Scan the lines below for the word "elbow". Copy each line you find it in.

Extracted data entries
· · · ·
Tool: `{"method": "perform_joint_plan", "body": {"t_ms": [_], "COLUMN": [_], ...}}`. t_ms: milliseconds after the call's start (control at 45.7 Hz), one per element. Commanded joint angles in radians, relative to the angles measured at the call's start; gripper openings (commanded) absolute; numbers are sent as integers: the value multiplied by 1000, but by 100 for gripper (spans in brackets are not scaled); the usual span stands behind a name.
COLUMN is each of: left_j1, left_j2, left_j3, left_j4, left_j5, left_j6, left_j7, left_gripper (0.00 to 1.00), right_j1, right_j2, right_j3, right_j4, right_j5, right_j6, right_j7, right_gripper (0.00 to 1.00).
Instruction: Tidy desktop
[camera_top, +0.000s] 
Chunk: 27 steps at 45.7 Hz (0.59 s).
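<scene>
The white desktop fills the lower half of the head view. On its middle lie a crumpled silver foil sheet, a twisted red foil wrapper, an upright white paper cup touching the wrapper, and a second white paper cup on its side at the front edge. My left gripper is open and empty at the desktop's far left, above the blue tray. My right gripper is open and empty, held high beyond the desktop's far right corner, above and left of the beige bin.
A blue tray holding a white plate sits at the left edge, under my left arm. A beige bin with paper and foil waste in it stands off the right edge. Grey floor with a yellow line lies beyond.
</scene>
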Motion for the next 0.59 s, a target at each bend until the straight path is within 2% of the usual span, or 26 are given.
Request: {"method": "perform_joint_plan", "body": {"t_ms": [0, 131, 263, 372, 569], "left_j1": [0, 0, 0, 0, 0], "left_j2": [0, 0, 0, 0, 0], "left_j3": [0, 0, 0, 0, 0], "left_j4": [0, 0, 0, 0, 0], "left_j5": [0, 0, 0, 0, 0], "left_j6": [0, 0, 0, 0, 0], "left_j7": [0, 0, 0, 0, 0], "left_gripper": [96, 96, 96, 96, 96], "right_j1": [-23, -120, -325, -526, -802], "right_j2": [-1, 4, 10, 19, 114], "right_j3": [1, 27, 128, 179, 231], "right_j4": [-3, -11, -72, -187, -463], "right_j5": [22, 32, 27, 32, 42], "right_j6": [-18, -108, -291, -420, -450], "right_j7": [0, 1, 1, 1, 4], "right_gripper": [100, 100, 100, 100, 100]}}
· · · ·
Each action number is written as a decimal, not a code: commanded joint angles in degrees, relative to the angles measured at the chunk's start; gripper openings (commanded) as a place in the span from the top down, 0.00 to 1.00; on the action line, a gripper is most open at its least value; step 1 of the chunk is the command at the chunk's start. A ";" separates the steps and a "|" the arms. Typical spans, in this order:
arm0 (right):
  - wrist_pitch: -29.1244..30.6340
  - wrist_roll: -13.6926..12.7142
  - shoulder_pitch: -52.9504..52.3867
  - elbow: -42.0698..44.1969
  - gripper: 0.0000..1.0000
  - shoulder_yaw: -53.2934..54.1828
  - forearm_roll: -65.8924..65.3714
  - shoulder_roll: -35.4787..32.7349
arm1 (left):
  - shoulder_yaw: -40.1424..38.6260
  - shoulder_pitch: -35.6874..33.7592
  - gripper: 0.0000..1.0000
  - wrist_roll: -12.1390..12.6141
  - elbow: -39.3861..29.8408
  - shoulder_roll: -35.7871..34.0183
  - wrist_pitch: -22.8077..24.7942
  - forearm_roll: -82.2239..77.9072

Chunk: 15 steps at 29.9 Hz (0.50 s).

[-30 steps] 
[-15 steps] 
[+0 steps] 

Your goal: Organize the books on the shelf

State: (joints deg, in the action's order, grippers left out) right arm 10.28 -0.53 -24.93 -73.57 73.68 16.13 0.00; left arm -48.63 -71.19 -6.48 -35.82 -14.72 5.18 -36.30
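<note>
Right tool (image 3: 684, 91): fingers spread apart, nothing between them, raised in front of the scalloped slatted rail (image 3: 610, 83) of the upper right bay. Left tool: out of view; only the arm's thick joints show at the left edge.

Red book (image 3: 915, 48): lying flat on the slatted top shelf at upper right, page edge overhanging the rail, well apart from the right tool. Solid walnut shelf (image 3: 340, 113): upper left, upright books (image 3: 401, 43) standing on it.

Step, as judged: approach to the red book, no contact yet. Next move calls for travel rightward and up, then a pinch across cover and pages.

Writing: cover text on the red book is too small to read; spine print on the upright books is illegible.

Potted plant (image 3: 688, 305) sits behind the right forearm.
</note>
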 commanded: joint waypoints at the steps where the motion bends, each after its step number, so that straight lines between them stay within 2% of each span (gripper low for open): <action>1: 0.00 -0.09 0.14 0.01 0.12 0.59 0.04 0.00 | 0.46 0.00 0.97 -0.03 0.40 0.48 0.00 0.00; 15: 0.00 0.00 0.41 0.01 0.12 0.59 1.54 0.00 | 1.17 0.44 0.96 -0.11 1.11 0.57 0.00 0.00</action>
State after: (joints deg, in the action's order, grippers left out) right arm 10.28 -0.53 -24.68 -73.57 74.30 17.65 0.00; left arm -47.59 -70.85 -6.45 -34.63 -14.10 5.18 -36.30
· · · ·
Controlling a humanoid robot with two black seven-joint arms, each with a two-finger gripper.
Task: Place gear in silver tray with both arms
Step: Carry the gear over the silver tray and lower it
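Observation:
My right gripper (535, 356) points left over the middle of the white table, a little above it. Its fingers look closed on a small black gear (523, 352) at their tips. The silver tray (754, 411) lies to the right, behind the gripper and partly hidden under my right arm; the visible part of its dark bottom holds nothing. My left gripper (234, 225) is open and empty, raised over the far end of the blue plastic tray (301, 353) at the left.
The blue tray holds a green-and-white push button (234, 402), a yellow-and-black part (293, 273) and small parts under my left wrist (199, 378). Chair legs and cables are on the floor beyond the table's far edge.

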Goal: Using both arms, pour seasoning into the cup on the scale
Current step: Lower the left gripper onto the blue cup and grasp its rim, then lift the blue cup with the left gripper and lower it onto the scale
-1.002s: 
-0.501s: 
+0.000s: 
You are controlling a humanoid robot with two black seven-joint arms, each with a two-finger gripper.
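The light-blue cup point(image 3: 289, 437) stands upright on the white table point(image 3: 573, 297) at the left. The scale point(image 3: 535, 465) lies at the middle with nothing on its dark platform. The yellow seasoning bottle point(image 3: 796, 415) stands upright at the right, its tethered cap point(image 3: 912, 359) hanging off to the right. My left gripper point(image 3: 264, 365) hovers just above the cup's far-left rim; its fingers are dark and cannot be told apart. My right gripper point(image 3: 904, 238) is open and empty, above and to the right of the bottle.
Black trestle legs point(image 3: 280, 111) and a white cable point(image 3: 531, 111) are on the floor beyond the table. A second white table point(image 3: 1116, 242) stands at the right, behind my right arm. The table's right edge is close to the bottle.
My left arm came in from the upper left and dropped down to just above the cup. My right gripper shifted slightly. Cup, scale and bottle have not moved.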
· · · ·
◆ **EXERCISE ANSWER**
  - elbow: -42.0698..44.1969
  - elbow: -39.3861..29.8408

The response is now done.